Wanted to post an issue and solution we recently encountered. We are on-prem customers running 4.15.07.03. We faced an issue last week where we were unable to deploy any proxy to our planet. During deployment, the management portal would take a long time to respond and eventually show an error saying that the proxy was deployed but traffic might not flow, etc. After hitting the management api, we could see our proxy was deployed to only one of our two message processors.
/v1/organizations/<org>/environments/<env>/apis/<proxy>/revisions/1/deployments
"server": [ { "status": "deployed", "type": [ "message-processor" ], "uUID": "5969f7e8-a32b-45e3-87f5-8b982bc2bf24" }, { "error": "Call timed out; either server is down or server is not reachable", "status": "error", "type": [ "message-processor" ], "uUID": "2cfbf65f-4ed0-4f17-99f4-811bce25b39e" },
We also saw the following error message in the management server logs...

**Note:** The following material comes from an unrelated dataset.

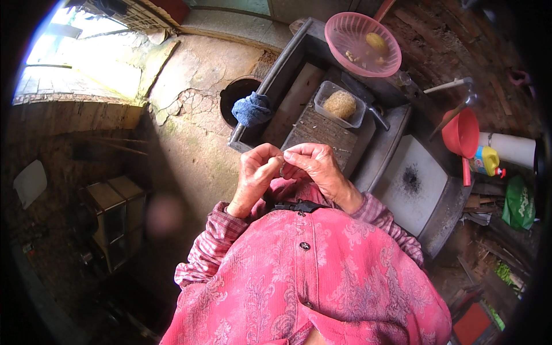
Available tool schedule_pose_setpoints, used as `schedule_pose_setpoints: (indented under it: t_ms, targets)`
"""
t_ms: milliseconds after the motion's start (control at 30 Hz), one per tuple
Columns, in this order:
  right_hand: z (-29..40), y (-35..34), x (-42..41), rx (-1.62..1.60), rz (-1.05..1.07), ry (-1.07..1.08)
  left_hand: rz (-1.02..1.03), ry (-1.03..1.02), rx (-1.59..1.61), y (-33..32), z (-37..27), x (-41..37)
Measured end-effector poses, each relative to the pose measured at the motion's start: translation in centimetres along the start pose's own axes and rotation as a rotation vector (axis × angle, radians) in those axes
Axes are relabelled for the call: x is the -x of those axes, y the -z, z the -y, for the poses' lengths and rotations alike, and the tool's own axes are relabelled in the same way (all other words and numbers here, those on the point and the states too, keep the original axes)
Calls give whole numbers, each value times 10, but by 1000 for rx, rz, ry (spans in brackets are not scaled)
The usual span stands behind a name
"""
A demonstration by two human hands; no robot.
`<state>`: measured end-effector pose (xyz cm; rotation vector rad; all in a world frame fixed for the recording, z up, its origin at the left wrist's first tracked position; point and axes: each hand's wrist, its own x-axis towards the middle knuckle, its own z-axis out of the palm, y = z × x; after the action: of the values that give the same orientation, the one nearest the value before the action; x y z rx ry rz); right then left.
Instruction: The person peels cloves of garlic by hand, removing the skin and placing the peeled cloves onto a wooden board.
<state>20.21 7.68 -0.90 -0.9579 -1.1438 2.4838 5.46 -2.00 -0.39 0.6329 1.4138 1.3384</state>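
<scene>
My left hand and my right hand meet at the fingertips in front of my chest. Thumbs and forefingers are pinched together; whether a small thing is between them is too small to tell. Just beyond them lies a wooden cutting board across a stone sink, with small pale bits on it. A clear plastic tub on the board holds a tan, rough-textured ball. Beside the tub rests a kitchen knife with a dark handle.
A pink plastic colander with a yellowish round item and pale pieces sits at the sink's far corner. A blue cloth hangs on the rim. To the right are a tap, a red dipper and a yellow bottle.
</scene>
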Motion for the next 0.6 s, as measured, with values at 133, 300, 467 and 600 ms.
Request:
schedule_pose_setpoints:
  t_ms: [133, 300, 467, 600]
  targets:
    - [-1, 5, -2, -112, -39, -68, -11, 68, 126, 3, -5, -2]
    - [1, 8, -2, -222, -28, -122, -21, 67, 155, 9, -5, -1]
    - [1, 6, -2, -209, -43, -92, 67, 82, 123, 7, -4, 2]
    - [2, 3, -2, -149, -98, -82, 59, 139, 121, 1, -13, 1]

2016-01-01 00:05:52,222 org:nminternal env:<env> qtp451189693-42887 ERROR DISTRIBUTION - RemoteServicesUnDeploymentHandler.unDeployFromServers() : RemoteServicesUnDeploymentHandler.unDeployFromServers : UnDeployment exception for server with uuid 2cfbf65f-4ed0-4f17-99f4-811bce25b39e : cause = RPC Error 504: Call timed out communication error = true com.apigee.rpc.RPCException: Call timed out at com.apigee.rpc.impl.AbstractCallerImpl.handleTimeout(AbstractCallerImpl.java:64) ~[rpc-1.0.0.jar:na] at com.apigee.rpc.impl.RPCMachineImpl$OutgoingCall.handleTimeout(RPCMachineImpl.java:483) ~[rpc-1.0.0.jar:na] at com.apigee.rpc.impl.RPCMachineImpl$OutgoingCall.access$000(RPCMachineImpl.java:402) ~[rpc-1.0.0.jar:na] at com.apigee.rpc.impl.RPCMachineImpl$OutgoingCall$1.run(RPCMachineImpl.java:437) ~[rpc-1.0.0.jar:na] at io.netty.util.HashedWheelTimer$HashedWheelTimeout.expire(HashedWheelTimer.java:532) ~[netty-all-4.0.0.CR1.jar:na] at io.netty.util.HashedWheelTimer$Worker.notifyExpiredTimeouts(HashedWheelTimer.java:430) ~[netty-all-4.0.0.CR1.jar:na] at io.netty.util.HashedWheelTimer$Worker.run(HashedWheelTimer.java:371) ~[netty-all-4.0.0.CR1.jar:na] at java.lang.Thread.run(Thread.java:745) ~[na:1.7.0_91]
We resolved this issue by recycling both the management server and the impacted message processor.